▸ What you need to do: Output the whole listing below exactly, omitting the images.

::: Data segment :::

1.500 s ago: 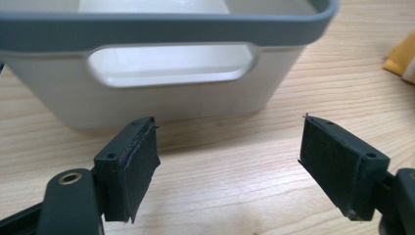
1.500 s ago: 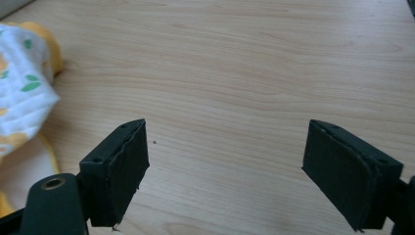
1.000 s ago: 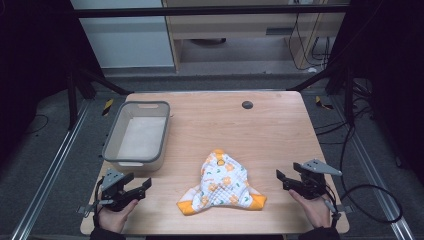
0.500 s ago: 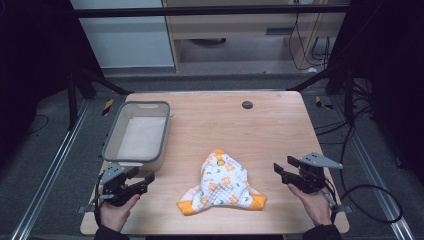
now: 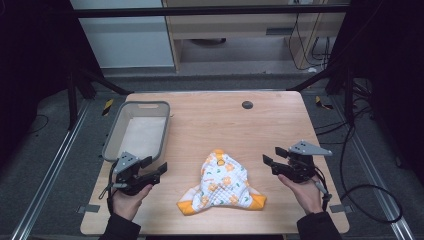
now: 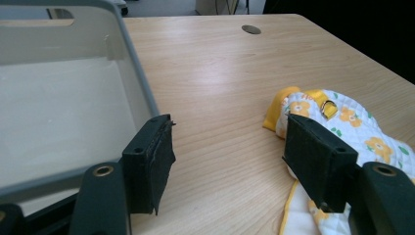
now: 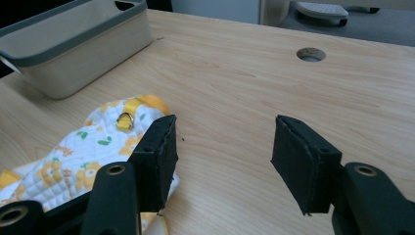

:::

▸ Answer to the exercise:
1.500 s ago: 
1.500 s ago: 
1.000 s ago: 
0.500 s ago: 
now: 
now: 
now: 

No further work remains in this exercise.